Nous descendons par des marches de pierre larges et plates et irrégulièrement découpées, qui me remettent en mémoire mes façons d’enfant qui sautait dans les escaliers, dans les rues, un pavé non l’autre, tu ne marcheras que sur les raies, et mille jeux métaphysiques. À droite jolie statue, représentant un homme à terre luttant contre un aigle : quelle est la moralité de ce groupe, et pourquoi prenez-vous parti, qui a raison, qui sera vainqueur. Puis voici devant vous le grand pont suspendu. Il est interdit de le faire balancer. Je n’aurai garde d’y manquer.

O Ponts suspendus, etc.

À signaler à droite un piton dû au génie de la maison X.

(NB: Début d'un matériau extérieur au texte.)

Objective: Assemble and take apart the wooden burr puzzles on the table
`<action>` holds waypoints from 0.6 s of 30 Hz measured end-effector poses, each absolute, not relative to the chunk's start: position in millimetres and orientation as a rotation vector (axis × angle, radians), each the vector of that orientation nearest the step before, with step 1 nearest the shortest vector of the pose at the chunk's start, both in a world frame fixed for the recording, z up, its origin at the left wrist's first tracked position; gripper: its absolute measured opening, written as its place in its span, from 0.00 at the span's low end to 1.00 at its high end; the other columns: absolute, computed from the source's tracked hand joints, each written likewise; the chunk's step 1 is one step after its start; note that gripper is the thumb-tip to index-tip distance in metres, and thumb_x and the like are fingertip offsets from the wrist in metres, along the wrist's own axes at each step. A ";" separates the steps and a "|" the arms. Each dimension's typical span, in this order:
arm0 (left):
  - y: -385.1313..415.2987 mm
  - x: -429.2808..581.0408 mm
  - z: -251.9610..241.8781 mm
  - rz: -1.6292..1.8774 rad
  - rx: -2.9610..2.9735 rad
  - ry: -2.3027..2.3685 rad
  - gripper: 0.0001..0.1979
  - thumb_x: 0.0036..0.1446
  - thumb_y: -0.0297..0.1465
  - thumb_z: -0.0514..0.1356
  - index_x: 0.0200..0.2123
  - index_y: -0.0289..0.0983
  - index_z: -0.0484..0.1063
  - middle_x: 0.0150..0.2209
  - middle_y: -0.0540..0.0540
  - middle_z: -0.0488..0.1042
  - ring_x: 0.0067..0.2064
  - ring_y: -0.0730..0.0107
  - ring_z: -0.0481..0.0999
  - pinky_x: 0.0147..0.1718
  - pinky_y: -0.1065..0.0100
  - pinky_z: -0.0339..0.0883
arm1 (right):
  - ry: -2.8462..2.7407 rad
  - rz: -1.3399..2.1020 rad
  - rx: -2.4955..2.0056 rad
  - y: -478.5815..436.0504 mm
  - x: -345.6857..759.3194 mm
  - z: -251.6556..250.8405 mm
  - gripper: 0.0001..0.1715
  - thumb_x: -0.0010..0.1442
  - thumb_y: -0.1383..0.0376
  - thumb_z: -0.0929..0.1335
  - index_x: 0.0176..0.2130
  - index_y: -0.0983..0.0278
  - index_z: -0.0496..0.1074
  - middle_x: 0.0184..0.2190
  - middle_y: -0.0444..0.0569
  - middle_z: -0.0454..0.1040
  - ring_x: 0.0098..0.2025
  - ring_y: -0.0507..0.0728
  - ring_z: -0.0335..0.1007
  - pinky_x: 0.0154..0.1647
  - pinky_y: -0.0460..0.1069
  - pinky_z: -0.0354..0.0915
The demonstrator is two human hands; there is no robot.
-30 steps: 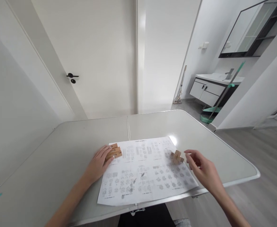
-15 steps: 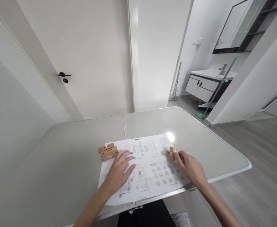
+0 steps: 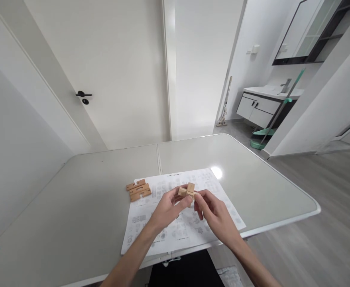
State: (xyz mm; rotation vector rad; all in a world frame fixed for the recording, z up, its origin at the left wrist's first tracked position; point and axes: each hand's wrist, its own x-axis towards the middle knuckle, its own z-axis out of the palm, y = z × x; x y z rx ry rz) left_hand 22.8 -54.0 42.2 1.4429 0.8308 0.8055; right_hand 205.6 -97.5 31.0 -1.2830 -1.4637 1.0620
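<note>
A small wooden burr puzzle [image 3: 190,188], made of pale crossed blocks, is held up over the printed sheet. My left hand [image 3: 171,205] grips it from the left, thumb in front and fingers behind. On the other side my right hand [image 3: 212,209] pinches its right end with thumb and forefinger, the other fingers curled below. Beneath both hands lies the white instruction sheet [image 3: 145,235], covered in small grey diagrams. Several flat, notched wooden pieces [image 3: 138,189] lie side by side at the sheet's upper left corner, apart from my hands.
The pale folding table [image 3: 88,207] has a seam across its middle and a rounded metal rim. Beyond it stand a white door [image 3: 127,71], a mop [image 3: 225,103], a green broom and dustpan [image 3: 257,143], and a sink cabinet [image 3: 258,105].
My right hand has brought the wooden puzzle leftward from the sheet's right side. My left hand has moved right from the sheet and closed on it. The notched pieces stay put.
</note>
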 end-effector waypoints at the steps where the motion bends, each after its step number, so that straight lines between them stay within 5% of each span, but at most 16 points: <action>1: -54.0 21.1 43.1 0.810 1.437 0.841 0.25 0.63 0.46 0.64 0.60 0.41 0.73 0.55 0.40 0.78 0.59 0.48 0.75 0.60 0.49 0.66 | -1.473 1.105 -1.271 -97.9 206.0 31.7 0.28 0.70 0.41 0.59 0.37 0.60 0.70 0.27 0.44 0.73 0.25 0.54 0.66 0.27 0.47 0.63; 6: -53.8 10.2 45.8 0.726 1.474 0.873 0.26 0.62 0.40 0.67 0.61 0.42 0.71 0.55 0.41 0.78 0.60 0.50 0.75 0.61 0.51 0.66 | -1.463 1.547 -1.009 -99.5 217.4 41.0 0.27 0.71 0.43 0.61 0.38 0.62 0.71 0.33 0.46 0.71 0.29 0.52 0.65 0.27 0.46 0.62; 11: -54.0 8.1 60.1 0.628 1.610 0.805 0.29 0.60 0.36 0.68 0.63 0.42 0.69 0.55 0.41 0.78 0.59 0.51 0.75 0.60 0.53 0.66 | -1.268 2.005 -0.721 -96.5 227.9 32.8 0.26 0.69 0.44 0.66 0.46 0.64 0.73 0.39 0.51 0.73 0.27 0.50 0.67 0.16 0.41 0.53; 14: -55.6 6.7 71.3 0.575 1.729 0.833 0.29 0.55 0.37 0.71 0.60 0.43 0.74 0.53 0.44 0.80 0.58 0.51 0.76 0.61 0.54 0.64 | -1.221 2.117 -0.651 -93.2 230.3 19.7 0.24 0.67 0.46 0.69 0.43 0.64 0.74 0.35 0.49 0.74 0.22 0.47 0.64 0.13 0.41 0.45; 18: -61.8 0.3 79.4 0.494 1.915 0.924 0.29 0.50 0.38 0.74 0.56 0.46 0.77 0.54 0.47 0.80 0.56 0.52 0.77 0.60 0.56 0.65 | -1.424 1.932 -0.720 -91.7 225.2 12.7 0.20 0.64 0.50 0.73 0.37 0.66 0.77 0.26 0.43 0.70 0.20 0.46 0.59 0.18 0.43 0.51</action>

Le lac, avec clair de lune électrique, peint par Arnold Böcklin, et le sujet est continué dans le cadre, qui est la Ville de Paris ; le tout tiré en trois couleurs. Et trois jeunes gens qui les contemplent. À vendre.

Au plus offrant dernier enchérisseur.

Le pont tremble.

C’est de cette sépia qu’il est dit à la page 83 de l’édition originale du Moine de Lewis (trad. par l’abbé Morellet) : « Cette inscription n’a été placée ici que pour l’ornement de la grotte ; et les sentiments et l’Hermite, tout est également imaginaire. » Mais de quelle inscription s’agit-il ? et il me semble, ami lecteur, que tout est également imaginaire. En effet. Du haut en bas de l’échelle sociale.